The Food Waste Management Startup Landscape
Startups in the field of food waste management focus on improving waste in the production or consumption stages, but it's difficult to tackle both at the same time.
For example, Wasteless developed algorithms that apply dynamic pricing models to mark down the price of food products that are close to the expiry date. This data-oriented approach helps supermarkets reduce their losses and incentivizes consumers to buy the cheaper products that are close to being wasted.
On the production side, an emerging trend is that of upcycling foods. Food producers can add value to by-products or surplus ingredients that would have otherwise been wasted. An example of this is Renewal Mill, a startup making okara flour from the pulp leftovers of soymilk, a byproduct of soymilk production. Too Good To Go is another representation of bringing value to surplus food that would otherwise be thrown away. This app, which has expanded into 12 countries, is bridging the gap between consumer and producer, making it clear that both should play a role in managing food waste.
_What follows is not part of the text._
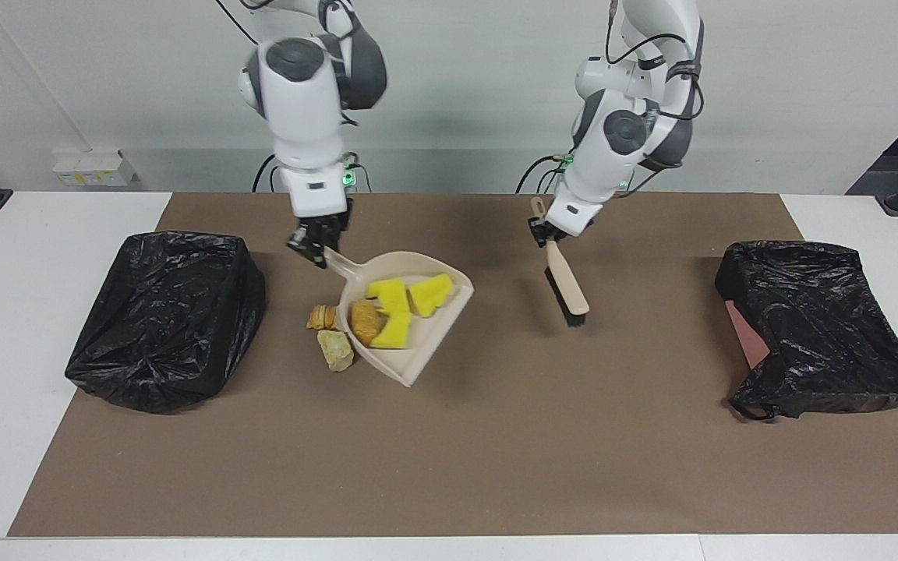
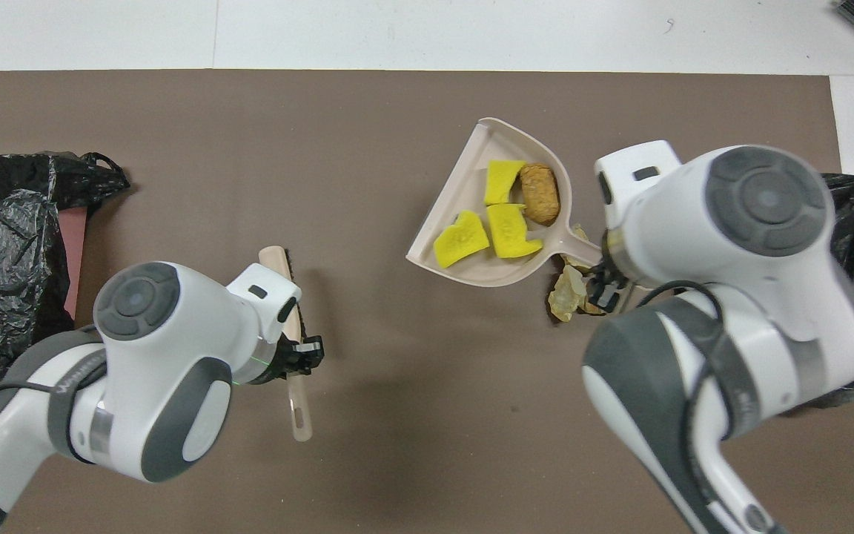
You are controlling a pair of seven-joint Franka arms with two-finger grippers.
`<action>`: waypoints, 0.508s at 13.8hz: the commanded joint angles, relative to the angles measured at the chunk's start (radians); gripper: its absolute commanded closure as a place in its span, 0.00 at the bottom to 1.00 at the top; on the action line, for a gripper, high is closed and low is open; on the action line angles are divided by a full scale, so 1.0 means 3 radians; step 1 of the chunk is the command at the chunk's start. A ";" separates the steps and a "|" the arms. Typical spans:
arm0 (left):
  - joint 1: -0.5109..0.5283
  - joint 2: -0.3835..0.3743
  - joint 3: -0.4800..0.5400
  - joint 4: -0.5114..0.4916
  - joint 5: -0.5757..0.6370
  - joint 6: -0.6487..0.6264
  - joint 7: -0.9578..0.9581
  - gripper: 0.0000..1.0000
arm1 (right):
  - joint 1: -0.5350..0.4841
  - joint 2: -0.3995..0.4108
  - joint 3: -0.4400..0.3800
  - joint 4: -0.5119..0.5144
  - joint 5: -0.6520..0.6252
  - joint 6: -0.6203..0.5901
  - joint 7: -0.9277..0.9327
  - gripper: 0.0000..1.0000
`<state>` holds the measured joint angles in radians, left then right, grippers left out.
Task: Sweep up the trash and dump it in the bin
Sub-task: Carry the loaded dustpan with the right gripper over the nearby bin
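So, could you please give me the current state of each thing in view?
Right end effector: shut on the dustpan handle.
Dustpan: lifted, tilted.
Yellow sponge chunks: three, in the dustpan.
Brown roll: in the dustpan.
Bread-like lumps: on the mat, unswept.
Left end effector: shut on the brush handle.
Brush: raised, bristles down.
Bagged bin: at the right arm's end.
Second bagged bin: at the left arm's end.

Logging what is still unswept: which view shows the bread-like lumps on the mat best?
The facing view: an orange lump and a pale lump lie on the mat, partly hidden by the raised dustpan. In the overhead view only one pale lump shows clearly; the dustpan's handle and the right pincer cover the rest.
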<state>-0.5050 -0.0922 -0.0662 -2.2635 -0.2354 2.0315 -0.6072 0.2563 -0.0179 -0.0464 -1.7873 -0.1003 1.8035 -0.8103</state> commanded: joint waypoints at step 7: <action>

These incentives can be extremely powerful as they ensure that the accountability of this problem is spread along the entire value chain, and not bound only to one side. Such initiatives, however, cannot act alone in the food waste industry as they only tackle the final stages of the food value chain. Instead, a multitude of approaches is required to eliminate food waste throughout every piece of the chain, from production all the way to consumption, holding every player accountable. We need to change the perspective, to show that waste actually can have value, all we have to do is see it and create it.
Looking Into the Future of Food Trends in Europe
Many questions are still unanswered, and in many ways, societal or cultural shifts are required, before alternative proteins can hit the mainstream on a global scale, for example.
One can clearly consider it a challenge but the future of the food industry is in all of our hands — to a full disruption into new, sustainable, ways of producing, manufacturing, consuming, and waste managing up and down the entire value chain.